Eine Kehrtwende zeichnet sich auch im Umgang mit Russland und China ab. Die dort entwickelten Corona-Impfstoffe waren der EU bisher nicht der Rede wert. Doch am Montag räumte die Kommission ein, dass es Gespräche mit dem russischen Hersteller gebe. Auch die Bundesregierung zeigt sich offen für die Einfuhr von Vakzinen aus Russland. Allerdings müsse zuvor eine Zulassung durch die Europäische Arzneimittelbehörde vorliegen, heißt es in Berlin.
Ein Grund für die Verzögerung scheint auch zu sein, dass die EU bei ihren Verträgen mit den Herstellern später verhandelt hat – dann allerdings auch gründlicher.
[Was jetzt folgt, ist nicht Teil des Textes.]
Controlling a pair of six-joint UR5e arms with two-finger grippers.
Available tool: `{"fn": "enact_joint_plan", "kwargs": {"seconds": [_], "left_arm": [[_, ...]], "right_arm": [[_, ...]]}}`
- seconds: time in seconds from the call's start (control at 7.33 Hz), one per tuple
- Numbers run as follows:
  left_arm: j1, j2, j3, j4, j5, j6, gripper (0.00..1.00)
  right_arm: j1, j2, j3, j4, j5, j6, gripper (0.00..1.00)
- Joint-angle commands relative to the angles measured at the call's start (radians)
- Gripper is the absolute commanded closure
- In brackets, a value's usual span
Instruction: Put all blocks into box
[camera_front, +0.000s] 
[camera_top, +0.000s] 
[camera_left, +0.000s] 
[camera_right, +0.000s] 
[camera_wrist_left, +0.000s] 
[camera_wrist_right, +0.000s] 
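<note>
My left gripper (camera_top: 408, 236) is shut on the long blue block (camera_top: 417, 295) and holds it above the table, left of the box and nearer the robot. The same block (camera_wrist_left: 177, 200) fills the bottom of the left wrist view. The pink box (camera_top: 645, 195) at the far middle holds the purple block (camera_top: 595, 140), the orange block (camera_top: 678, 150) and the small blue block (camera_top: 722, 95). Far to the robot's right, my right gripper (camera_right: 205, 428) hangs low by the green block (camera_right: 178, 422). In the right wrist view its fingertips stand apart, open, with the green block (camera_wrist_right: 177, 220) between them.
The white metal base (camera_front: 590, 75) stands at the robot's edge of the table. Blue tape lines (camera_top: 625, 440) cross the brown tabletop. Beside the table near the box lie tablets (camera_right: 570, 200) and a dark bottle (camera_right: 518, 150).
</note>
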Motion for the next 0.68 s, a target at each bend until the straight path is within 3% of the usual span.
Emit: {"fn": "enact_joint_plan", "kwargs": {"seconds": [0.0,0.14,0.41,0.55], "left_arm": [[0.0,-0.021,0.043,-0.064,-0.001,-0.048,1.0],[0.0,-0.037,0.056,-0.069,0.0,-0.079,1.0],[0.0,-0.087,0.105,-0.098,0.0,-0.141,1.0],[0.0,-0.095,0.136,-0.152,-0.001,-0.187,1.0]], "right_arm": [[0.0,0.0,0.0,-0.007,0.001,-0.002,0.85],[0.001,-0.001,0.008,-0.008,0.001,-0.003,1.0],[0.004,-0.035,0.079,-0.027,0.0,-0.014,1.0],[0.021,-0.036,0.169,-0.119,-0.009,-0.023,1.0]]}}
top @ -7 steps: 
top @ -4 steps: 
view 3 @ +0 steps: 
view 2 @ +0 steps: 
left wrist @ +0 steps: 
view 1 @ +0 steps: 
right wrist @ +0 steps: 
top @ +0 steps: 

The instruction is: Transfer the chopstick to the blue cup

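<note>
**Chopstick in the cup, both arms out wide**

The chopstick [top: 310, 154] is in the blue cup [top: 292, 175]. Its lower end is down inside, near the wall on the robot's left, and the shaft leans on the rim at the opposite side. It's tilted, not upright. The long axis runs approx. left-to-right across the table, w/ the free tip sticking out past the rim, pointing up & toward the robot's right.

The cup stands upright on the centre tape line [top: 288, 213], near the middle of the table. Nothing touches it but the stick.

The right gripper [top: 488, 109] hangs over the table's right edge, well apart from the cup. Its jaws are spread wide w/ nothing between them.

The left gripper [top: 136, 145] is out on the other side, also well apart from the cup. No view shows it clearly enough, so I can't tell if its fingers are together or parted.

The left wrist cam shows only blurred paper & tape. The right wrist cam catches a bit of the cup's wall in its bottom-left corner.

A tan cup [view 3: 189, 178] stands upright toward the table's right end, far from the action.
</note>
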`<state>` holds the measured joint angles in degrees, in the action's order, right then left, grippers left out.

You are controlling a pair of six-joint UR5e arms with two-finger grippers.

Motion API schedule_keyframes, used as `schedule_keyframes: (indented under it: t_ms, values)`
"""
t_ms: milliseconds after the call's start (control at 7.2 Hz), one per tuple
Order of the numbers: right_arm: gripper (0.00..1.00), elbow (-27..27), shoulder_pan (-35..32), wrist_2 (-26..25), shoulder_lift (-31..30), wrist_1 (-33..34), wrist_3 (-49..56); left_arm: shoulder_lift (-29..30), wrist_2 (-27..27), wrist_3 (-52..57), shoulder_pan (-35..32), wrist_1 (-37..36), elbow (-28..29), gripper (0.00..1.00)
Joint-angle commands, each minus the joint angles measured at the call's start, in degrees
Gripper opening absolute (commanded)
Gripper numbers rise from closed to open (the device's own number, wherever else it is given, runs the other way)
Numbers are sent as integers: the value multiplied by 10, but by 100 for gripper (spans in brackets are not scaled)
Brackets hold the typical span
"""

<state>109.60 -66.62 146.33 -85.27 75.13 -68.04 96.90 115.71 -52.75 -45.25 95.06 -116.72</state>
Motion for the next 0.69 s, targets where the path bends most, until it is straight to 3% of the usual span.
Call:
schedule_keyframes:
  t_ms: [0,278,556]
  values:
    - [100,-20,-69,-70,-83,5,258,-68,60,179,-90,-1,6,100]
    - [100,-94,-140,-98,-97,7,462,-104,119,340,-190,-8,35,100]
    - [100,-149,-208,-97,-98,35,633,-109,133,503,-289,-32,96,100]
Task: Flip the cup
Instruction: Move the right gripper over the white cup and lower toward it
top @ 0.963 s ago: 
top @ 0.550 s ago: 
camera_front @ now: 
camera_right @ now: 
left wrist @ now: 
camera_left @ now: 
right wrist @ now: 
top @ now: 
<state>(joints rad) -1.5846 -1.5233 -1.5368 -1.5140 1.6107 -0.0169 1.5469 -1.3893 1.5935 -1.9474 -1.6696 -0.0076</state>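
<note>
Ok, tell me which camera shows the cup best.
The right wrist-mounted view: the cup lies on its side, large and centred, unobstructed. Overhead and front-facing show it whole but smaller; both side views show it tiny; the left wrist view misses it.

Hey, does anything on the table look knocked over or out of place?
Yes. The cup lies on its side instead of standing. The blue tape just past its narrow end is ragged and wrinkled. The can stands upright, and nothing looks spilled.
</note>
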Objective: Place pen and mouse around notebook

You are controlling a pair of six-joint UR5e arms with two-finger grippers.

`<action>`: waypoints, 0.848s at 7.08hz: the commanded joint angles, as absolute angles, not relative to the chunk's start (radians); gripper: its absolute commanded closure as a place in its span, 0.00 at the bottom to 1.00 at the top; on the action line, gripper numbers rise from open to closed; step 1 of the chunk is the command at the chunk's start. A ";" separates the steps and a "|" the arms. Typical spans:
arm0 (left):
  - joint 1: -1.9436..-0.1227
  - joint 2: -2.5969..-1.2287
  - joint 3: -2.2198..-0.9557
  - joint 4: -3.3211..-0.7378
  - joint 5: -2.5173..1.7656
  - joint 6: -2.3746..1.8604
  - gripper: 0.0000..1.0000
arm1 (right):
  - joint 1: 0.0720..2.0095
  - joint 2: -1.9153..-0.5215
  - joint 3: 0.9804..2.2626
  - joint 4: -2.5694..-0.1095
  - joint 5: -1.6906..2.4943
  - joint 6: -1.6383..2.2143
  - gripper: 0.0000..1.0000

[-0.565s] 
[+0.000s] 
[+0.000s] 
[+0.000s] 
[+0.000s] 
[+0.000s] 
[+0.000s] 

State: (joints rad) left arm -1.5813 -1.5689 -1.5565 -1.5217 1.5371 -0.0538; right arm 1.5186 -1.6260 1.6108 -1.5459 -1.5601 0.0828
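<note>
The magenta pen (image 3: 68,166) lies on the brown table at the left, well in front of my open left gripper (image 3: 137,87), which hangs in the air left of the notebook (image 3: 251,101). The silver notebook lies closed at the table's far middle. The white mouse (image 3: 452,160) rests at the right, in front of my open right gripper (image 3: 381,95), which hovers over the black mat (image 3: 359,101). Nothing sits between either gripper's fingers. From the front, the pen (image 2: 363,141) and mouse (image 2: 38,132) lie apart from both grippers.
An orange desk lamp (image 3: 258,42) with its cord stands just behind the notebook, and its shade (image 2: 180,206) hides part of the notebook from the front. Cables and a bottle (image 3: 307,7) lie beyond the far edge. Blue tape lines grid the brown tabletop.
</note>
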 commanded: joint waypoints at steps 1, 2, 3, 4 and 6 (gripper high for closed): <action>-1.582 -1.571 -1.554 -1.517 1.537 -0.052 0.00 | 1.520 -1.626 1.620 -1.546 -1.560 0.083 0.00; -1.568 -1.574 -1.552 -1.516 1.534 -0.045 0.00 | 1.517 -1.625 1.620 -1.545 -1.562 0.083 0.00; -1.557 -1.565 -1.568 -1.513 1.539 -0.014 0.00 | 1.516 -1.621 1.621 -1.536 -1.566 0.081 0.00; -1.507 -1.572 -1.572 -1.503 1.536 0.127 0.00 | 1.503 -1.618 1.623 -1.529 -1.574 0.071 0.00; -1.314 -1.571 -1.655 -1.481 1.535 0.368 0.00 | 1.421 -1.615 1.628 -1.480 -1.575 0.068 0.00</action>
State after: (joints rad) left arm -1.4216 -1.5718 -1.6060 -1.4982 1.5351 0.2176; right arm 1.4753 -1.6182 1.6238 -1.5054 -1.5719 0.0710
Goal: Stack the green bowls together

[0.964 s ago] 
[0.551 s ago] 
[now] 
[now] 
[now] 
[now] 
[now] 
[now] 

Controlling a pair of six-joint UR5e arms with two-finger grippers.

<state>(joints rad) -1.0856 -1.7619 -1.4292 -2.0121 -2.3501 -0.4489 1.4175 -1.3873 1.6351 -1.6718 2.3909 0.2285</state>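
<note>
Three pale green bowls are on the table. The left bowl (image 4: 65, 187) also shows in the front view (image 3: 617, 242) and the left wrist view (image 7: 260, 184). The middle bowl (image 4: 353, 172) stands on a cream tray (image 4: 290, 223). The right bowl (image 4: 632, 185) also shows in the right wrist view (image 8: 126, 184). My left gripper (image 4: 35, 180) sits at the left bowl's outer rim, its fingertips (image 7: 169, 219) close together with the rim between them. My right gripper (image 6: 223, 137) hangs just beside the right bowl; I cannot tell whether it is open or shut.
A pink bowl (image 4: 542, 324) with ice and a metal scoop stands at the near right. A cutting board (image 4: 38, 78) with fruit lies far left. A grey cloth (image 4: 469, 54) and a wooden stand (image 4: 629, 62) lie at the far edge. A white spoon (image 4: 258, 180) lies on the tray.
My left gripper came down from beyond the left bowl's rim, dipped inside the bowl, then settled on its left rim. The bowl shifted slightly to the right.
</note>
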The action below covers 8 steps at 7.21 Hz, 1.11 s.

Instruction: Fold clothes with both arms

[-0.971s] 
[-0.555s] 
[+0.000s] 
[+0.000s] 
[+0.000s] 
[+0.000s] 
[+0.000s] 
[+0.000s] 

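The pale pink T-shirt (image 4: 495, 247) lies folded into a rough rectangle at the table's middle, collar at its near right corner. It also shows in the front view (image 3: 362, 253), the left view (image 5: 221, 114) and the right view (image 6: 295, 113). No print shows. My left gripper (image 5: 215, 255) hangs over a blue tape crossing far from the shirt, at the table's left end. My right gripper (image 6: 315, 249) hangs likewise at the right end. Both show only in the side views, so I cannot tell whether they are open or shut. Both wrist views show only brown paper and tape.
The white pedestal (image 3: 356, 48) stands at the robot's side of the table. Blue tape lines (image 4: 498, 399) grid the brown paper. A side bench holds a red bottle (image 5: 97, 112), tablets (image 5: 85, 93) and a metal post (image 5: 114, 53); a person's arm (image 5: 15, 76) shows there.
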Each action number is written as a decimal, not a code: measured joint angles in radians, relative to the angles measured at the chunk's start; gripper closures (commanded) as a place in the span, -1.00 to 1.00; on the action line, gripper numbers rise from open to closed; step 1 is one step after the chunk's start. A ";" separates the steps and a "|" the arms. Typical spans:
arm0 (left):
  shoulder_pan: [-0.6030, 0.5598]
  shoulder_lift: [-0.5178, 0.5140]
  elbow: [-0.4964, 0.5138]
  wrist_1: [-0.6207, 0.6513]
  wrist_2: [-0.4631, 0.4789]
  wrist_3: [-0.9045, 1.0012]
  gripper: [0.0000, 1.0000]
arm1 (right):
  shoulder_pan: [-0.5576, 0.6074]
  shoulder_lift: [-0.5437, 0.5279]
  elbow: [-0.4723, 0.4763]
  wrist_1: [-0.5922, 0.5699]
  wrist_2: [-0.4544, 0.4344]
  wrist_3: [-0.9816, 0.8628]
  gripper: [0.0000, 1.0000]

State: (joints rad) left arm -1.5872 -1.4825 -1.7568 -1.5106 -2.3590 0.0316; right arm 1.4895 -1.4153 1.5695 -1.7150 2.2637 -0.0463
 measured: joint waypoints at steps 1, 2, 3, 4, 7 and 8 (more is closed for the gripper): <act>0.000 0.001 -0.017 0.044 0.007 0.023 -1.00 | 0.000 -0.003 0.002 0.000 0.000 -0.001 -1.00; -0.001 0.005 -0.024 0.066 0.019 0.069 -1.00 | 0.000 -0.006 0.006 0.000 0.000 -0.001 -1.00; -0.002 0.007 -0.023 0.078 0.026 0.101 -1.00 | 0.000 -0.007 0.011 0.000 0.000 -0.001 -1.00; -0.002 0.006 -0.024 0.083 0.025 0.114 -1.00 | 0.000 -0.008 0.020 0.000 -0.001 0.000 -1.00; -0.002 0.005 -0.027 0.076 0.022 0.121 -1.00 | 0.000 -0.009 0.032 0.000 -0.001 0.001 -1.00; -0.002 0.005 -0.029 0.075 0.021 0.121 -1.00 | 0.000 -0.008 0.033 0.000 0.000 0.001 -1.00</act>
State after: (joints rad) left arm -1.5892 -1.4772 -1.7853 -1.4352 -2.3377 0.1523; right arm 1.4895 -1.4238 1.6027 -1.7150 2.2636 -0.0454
So haben die USA Pharmakonzernen per Verordnung Immunität garantiert, sollte einer der Impfstoffe gegen Covid-19 Nebenwirkungen haben, die zu Klagen führen. Demnach ist es schlicht nicht möglich, Moderna, Biontech oder Pfizer, Astrazeneca oder andere Konzerne in den USA zu verklagen, sollte es zu Impfschäden kommen. Es sei denn, sie würden ihre eigenen Vakzine willentlich sabotieren.
In der EU sind nun zwei Verträge öffentlich, der mit dem Tübinger Hersteller CureVac und der mit dem britisch-schwedischen Hersteller Astrazeneca. Auch diese enthalten großzügige Klauseln, nach denen EU-Mitgliedstaaten die Kosten übernehmen, sollten die Konzerne oder ihre Zulieferer aufgrund von Impfschäden verklagt werden. Allerdings ist ihr Schutz deutlich schwächer als in den USA: Es handelt sich um einen Vertrag, keine Verordnung. Klagen gegen Konzerne sind möglich, sonst hätten nationale Gesetze geändert werden müssen. Und die Kostenübernahmen enthalten Ausnahmen. Doch ausgerechnet diese sind in den Verträgen geschwärzt. Wofür genau die Konzerne im Zweifel zahlen müssten: weiter unbekannt. Aus Berlin und Brüssel heißt es, die Verträge mit den anderen Herstellern enthielten weniger großzügige Garantien gegen Schadensansprüche. Überprüfen lässt sich das nicht: Das EU-Parlament hat Ende Januar zum wiederholten Mal gefordert, endlich unzensierten Einblick in die Verträge zu bekommen.